PROBLEM DESCRIPTION.
Please print only the top portion of the entries below, ending with the line that contains "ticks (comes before", exactly as written.
GIVEN DATA Start Marker
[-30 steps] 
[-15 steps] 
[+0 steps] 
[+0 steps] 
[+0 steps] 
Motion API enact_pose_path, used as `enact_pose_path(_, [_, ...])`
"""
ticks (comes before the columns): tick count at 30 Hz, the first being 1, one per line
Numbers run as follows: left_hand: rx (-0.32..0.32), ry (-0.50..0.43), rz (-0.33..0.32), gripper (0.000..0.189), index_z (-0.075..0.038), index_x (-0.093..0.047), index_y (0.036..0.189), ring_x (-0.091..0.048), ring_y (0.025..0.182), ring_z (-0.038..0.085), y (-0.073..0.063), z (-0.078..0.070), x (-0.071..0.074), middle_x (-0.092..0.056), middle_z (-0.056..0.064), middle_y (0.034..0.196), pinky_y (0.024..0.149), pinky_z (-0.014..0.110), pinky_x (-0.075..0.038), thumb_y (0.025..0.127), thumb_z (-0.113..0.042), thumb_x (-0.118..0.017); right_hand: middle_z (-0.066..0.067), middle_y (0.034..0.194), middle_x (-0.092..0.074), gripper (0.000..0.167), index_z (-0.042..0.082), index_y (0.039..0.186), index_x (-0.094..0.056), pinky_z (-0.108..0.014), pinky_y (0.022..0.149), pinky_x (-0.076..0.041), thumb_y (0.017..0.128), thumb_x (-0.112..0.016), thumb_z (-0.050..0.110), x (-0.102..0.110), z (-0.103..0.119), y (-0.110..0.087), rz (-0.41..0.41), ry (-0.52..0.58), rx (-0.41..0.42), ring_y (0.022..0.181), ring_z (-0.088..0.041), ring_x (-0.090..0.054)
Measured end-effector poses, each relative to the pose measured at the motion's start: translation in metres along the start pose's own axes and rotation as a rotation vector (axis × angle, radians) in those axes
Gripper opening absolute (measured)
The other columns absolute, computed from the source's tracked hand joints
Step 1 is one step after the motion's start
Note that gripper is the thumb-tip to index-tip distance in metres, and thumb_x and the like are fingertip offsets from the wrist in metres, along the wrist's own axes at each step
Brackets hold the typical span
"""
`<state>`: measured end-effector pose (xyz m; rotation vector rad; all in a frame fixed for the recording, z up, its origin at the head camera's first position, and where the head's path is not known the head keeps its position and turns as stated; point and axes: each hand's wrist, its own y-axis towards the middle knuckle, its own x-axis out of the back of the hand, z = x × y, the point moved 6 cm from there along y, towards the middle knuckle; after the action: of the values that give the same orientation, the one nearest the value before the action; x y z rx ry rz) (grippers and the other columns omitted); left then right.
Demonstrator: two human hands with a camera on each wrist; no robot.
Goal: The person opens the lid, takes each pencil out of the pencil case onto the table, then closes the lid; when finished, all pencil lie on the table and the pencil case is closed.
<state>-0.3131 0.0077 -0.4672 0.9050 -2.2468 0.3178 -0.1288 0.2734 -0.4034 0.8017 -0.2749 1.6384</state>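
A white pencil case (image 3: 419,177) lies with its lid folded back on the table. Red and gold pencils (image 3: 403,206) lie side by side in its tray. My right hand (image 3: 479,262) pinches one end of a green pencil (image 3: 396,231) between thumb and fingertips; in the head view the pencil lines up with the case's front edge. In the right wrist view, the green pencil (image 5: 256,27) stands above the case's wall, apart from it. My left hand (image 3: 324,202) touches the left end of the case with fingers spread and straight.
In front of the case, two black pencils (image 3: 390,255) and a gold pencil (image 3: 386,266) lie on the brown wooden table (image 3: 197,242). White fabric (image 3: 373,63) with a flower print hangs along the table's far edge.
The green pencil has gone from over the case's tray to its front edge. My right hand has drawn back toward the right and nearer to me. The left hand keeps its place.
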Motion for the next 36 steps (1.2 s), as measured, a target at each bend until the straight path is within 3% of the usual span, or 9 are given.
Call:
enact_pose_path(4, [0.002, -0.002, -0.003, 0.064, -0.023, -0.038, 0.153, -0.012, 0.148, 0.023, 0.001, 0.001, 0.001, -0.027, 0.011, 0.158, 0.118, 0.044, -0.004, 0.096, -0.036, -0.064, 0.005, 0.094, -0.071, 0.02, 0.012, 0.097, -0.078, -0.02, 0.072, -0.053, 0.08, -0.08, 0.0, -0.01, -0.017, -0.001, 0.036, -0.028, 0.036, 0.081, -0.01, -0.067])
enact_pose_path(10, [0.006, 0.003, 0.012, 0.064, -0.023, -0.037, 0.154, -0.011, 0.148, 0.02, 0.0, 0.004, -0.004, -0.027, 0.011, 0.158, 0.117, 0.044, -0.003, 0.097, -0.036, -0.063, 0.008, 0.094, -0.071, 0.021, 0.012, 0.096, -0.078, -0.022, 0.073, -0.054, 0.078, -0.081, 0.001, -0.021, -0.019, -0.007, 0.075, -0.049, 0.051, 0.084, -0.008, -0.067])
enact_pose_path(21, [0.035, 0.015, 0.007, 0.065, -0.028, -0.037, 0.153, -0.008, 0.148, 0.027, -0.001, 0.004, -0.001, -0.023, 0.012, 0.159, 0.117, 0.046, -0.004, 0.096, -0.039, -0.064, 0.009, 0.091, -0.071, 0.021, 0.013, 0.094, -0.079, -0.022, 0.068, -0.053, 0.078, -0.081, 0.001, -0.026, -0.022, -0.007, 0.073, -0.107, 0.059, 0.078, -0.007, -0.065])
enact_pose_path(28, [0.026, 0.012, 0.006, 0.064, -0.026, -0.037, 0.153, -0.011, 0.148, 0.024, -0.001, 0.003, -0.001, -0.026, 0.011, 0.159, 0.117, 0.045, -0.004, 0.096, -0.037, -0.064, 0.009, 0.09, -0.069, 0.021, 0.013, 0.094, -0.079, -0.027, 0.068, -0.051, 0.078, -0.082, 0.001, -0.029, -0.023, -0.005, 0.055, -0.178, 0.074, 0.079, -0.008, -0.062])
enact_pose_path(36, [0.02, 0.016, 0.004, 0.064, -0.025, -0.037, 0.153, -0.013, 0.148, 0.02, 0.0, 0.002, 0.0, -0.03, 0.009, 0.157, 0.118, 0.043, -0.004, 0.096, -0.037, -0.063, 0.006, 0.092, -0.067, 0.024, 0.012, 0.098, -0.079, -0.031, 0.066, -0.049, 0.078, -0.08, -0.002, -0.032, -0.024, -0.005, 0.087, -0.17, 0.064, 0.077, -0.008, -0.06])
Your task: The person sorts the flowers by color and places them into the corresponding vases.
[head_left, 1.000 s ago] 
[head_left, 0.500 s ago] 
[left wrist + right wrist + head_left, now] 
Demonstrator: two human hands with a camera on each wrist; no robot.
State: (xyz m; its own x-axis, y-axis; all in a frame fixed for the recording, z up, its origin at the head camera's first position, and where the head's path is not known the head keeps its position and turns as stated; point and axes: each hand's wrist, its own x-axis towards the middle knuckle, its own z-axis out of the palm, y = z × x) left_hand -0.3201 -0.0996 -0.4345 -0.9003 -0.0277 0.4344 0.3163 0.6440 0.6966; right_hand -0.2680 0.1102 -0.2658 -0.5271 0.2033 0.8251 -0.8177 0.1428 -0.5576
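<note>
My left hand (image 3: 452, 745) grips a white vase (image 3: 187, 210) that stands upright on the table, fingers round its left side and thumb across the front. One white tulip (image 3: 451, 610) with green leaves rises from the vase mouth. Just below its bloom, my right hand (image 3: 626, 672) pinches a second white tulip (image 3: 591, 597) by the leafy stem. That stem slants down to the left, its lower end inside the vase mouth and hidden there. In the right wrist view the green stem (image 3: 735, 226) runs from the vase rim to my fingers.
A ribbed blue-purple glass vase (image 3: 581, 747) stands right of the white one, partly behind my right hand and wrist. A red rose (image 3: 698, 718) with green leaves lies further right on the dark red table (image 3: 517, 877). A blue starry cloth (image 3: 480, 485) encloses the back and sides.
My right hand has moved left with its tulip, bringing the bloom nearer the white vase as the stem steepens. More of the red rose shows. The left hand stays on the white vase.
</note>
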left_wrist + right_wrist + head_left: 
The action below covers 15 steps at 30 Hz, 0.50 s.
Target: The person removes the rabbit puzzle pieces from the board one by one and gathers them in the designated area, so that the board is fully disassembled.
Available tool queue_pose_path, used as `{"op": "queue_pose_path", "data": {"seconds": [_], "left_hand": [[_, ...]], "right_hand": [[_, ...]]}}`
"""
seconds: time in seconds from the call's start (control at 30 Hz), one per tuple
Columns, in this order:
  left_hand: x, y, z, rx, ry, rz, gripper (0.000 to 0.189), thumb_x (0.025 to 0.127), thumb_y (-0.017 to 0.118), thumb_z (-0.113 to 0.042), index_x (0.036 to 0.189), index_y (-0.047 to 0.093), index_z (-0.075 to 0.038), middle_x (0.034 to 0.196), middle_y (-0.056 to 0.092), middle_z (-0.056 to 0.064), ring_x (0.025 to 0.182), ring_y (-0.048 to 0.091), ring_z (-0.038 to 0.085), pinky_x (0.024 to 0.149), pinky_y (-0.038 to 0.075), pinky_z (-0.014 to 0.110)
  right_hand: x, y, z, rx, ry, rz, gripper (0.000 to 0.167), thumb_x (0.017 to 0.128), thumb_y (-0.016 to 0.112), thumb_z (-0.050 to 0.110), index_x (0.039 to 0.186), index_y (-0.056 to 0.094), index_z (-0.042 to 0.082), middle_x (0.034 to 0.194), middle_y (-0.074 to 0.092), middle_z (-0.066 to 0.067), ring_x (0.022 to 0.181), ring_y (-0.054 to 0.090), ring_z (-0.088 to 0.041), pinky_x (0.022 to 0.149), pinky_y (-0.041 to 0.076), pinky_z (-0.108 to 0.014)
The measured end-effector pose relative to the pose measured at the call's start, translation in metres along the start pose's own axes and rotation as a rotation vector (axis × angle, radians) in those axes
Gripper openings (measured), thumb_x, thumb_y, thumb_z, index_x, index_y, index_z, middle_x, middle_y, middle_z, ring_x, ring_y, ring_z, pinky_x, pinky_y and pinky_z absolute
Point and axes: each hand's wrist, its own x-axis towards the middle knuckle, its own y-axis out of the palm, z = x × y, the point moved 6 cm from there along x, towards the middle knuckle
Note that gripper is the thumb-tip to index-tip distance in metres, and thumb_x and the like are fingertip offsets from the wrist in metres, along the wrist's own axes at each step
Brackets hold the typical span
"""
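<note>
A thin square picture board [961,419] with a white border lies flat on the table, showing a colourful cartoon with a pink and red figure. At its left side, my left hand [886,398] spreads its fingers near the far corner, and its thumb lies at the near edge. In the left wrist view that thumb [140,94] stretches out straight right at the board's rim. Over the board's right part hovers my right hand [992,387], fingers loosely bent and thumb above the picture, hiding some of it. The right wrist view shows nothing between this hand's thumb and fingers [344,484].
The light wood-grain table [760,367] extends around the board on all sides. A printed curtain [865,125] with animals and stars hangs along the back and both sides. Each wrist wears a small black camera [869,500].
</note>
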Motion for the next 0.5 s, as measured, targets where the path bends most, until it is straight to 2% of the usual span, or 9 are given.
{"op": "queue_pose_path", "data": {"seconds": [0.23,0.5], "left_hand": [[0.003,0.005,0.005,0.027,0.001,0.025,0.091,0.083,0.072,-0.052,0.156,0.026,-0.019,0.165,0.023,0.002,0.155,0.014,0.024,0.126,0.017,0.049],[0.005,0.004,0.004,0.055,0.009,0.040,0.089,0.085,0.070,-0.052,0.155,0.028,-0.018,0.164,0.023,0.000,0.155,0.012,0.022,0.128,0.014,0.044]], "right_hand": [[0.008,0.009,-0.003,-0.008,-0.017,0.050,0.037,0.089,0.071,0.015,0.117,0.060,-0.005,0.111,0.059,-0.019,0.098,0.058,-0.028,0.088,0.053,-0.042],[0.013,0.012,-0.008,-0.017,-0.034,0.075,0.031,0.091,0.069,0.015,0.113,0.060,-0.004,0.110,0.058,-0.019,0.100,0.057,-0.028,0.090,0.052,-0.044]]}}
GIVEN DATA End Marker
EXERCISE RESULT.
[-30 steps] 
[-15 steps] 
[+0 steps] 
[+0 steps] 
[+0 steps] 
Motion API enact_pose_path, used as `enact_pose_path(_, [_, ...])`
"""
ticks (comes before the columns): tick count at 30 Hz, the first being 1, one per line

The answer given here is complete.